Task statement: Restate the full set of records exactly, word for word.

Recorded information:
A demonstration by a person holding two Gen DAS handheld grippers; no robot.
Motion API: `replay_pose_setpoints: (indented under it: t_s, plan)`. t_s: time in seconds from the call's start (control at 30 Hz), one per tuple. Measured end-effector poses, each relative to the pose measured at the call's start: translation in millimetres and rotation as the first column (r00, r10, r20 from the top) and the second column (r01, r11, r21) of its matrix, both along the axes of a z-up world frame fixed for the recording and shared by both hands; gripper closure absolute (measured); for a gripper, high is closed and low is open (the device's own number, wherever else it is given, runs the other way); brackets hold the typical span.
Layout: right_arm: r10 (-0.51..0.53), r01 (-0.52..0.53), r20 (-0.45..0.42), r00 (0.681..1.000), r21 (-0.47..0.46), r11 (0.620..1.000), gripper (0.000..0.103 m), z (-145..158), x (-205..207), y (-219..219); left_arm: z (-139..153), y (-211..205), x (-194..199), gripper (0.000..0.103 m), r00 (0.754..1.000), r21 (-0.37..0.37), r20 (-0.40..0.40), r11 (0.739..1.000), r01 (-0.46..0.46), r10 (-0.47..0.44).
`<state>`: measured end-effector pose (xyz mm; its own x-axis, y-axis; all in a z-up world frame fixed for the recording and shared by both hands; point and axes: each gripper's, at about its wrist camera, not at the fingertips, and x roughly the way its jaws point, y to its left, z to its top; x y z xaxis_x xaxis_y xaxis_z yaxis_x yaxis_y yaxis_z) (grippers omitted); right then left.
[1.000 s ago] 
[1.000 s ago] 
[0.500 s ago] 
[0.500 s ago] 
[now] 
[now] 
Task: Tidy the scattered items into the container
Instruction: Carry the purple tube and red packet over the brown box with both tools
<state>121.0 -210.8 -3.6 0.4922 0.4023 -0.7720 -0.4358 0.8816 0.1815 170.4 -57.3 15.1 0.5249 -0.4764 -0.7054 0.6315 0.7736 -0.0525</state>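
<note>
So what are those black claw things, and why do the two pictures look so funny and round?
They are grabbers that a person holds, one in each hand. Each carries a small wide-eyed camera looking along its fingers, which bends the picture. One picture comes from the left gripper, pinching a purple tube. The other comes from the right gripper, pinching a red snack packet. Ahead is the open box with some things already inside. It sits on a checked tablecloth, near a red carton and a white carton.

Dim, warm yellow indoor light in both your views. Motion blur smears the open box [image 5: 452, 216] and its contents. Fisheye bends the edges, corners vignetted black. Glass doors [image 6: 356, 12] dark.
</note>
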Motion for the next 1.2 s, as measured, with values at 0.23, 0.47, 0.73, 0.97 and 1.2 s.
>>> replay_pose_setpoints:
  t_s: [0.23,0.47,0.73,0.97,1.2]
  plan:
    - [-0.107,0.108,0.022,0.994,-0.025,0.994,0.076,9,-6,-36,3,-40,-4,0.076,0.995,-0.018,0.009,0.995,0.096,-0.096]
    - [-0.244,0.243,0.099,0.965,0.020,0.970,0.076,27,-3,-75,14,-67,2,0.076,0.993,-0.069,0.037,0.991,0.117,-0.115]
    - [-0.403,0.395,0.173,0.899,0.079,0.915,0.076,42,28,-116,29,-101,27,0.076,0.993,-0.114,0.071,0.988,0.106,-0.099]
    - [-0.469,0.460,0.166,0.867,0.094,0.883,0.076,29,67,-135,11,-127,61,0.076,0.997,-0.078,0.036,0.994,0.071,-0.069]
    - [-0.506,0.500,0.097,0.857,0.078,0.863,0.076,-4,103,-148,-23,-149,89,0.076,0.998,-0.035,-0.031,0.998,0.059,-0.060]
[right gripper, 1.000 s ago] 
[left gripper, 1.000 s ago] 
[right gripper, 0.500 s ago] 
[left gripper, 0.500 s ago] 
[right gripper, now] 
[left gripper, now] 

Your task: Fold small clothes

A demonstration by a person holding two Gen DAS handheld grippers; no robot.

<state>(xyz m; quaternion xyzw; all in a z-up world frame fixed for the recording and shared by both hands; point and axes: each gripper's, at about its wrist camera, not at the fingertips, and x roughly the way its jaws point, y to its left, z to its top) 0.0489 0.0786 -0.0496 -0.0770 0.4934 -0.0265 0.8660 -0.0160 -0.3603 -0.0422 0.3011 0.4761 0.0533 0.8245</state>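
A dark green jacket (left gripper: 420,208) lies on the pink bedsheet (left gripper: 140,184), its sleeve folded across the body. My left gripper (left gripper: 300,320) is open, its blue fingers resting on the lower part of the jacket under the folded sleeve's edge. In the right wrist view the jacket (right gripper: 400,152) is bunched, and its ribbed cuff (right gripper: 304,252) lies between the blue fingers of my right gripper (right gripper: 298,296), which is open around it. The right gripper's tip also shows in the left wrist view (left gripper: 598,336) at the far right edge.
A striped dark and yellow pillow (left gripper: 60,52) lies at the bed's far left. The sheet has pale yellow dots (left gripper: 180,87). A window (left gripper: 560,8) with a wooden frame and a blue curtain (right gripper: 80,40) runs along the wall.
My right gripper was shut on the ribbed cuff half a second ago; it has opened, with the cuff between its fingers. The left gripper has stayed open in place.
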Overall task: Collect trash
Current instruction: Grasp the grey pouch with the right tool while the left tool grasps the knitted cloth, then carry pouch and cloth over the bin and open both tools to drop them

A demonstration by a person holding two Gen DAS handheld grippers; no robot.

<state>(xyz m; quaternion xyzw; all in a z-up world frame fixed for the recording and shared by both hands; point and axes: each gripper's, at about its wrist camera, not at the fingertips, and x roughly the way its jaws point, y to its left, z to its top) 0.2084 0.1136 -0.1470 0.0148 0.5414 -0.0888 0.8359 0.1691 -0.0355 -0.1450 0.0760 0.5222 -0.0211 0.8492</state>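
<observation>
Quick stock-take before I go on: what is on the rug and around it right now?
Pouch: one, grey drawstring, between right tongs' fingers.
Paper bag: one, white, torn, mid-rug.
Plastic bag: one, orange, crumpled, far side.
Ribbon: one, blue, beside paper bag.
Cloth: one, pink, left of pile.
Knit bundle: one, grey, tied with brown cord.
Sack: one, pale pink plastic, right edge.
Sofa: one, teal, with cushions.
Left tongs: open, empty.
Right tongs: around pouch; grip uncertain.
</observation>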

Answer section:
A demonstration by a person holding two Gen DAS handheld grippers; no robot.
Motion API: `replay_pose_setpoints: (indented under it: t_s, plan)`. t_s: time in seconds from the call's start (control at 30 Hz), one per tuple. Measured end-effector poses, each relative to the pose measured at the call's start: translation in millimetres and rotation as the first column (r00, r10, r20 from the top) and the second column (r01, r11, r21) of its matrix, both along the axes of a z-up world frame fixed for the recording and shared by both hands; gripper closure absolute (measured); for a gripper, high is closed and low is open (the device's own number, wherever else it is given, runs the other way); brackets hold the typical span.
Layout: right_arm: r10 (-0.51..0.53), r01 (-0.52..0.53), r20 (-0.45..0.42), r00 (0.681..1.000), r21 (-0.47..0.46), r11 (0.620..1.000), gripper (0.000..0.103 m), z (-145..158), x (-205..207), y (-219..219); left_arm: z (-139..153), y (-211..205), x (-194..199), gripper (0.000..0.103 m), r00 (0.754..1.000), r21 (-0.37..0.37), r20 (-0.40..0.40), r11 (0.739..1.000), r01 (-0.46..0.46), r10 (-0.47..0.44).
`<state>`: measured end-effector pose (xyz mm; its own x-axis, y-axis; all in a z-up world frame fixed for the recording and shared by both hands; point and axes: each gripper's, at about its wrist camera, not at the fingertips, and x roughly the way its jaws point, y to its left, z to its top; x y z xaxis_x xaxis_y xaxis_z yaxis_x yaxis_y yaxis_z) (grippers omitted); right then left.
[1.000 s ago] 
[1.000 s ago] 
[0.500 s ago] 
[0.500 s ago] 
[now] 
[now] 
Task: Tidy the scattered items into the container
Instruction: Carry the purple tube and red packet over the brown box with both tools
<state>121.0 -210.8 -3.6 0.4922 0.4023 -0.7720 -0.4358 0.8816 0.1815 170.4 -57.3 15.1 0.5249 -0.4764 -0.7054 0.6315 0.7736 -0.0525</state>
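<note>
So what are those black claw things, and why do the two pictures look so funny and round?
They are grabbers that a person holds, one in each hand. Each carries a small wide-eyed camera looking along its fingers, which bends the picture. One picture comes from the left gripper, pinching a purple tube. The other comes from the right gripper, pinching a red snack packet. Ahead is the open box with some things already inside. It sits on a checked tablecloth, near a red carton and a white carton.

Dim, warm yellow indoor light in both your views. Motion blur smears the open box [image 5: 452, 216] and its contents. Fisheye bends the edges, corners vignetted black. Glass doors [image 6: 356, 12] dark.
</note>
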Motion for the next 1.2 s, as measured, with values at 0.23, 0.47, 0.73, 0.97 and 1.2 s.
>>> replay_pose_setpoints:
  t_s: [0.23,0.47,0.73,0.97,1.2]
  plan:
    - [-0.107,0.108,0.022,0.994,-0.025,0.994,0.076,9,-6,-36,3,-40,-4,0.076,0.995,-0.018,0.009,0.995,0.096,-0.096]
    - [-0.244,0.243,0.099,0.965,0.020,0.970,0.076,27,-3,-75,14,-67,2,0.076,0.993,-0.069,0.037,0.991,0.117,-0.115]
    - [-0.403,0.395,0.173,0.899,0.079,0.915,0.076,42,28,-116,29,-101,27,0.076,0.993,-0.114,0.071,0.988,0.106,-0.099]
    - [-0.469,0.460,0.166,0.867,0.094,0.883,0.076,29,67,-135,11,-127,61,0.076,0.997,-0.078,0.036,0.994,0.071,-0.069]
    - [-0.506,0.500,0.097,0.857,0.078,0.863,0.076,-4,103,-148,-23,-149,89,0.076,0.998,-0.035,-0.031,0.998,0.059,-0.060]
[right gripper, 1.000 s ago] 
[left gripper, 1.000 s ago] 
[right gripper, 0.500 s ago] 
[left gripper, 0.500 s ago] 
[right gripper, now] 
[left gripper, now] 

Your task: Fold small clothes

A demonstration by a person holding two Gen DAS handheld grippers; no robot.

<state>(xyz m; quaternion xyzw; all in a z-up world frame fixed for the recording and shared by both hands; point and axes: each gripper's, at about its wrist camera, not at the fingertips, and x roughly the way its jaws point, y to its left, z to its top) 0.0489 0.0786 -0.0496 -0.0770 0.4934 -0.0265 0.8660 -0.0160 -0.3603 -0.0422 0.3011 0.4761 0.0533 0.8245</state>
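A dark green jacket (left gripper: 420,208) lies on the pink bedsheet (left gripper: 140,184), its sleeve folded across the body. My left gripper (left gripper: 300,320) is open, its blue fingers resting on the lower part of the jacket under the folded sleeve's edge. In the right wrist view the jacket (right gripper: 400,152) is bunched, and its ribbed cuff (right gripper: 304,252) lies between the blue fingers of my right gripper (right gripper: 298,296), which is open around it. The right gripper's tip also shows in the left wrist view (left gripper: 598,336) at the far right edge.
A striped dark and yellow pillow (left gripper: 60,52) lies at the bed's far left. The sheet has pale yellow dots (left gripper: 180,87). A window (left gripper: 560,8) with a wooden frame and a blue curtain (right gripper: 80,40) runs along the wall.
My right gripper was shut on the ribbed cuff half a second ago; it has opened, with the cuff between its fingers. The left gripper has stayed open in place.
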Overall task: Collect trash
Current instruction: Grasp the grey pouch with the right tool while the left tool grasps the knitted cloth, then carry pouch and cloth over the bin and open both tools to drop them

A demonstration by a person holding two Gen DAS handheld grippers; no robot.

<state>(xyz m; quaternion xyzw; all in a z-up world frame fixed for the recording and shared by both hands; point and axes: each gripper's, at about its wrist camera, not at the fingertips, and x roughly the way its jaws point, y to its left, z to its top) 0.2084 0.1136 -0.1470 0.0148 0.5414 -0.0888 0.8359 0.1691 -0.0355 -0.1450 0.0760 0.5222 -0.0211 0.8492</state>
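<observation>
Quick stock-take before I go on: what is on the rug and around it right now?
Pouch: one, grey drawstring, between right tongs' fingers.
Paper bag: one, white, torn, mid-rug.
Plastic bag: one, orange, crumpled, far side.
Ribbon: one, blue, beside paper bag.
Cloth: one, pink, left of pile.
Knit bundle: one, grey, tied with brown cord.
Sack: one, pale pink plastic, right edge.
Sofa: one, teal, with cushions.
Left tongs: open, empty.
Right tongs: around pouch; grip uncertain.
</observation>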

No further output is expected for this exercise.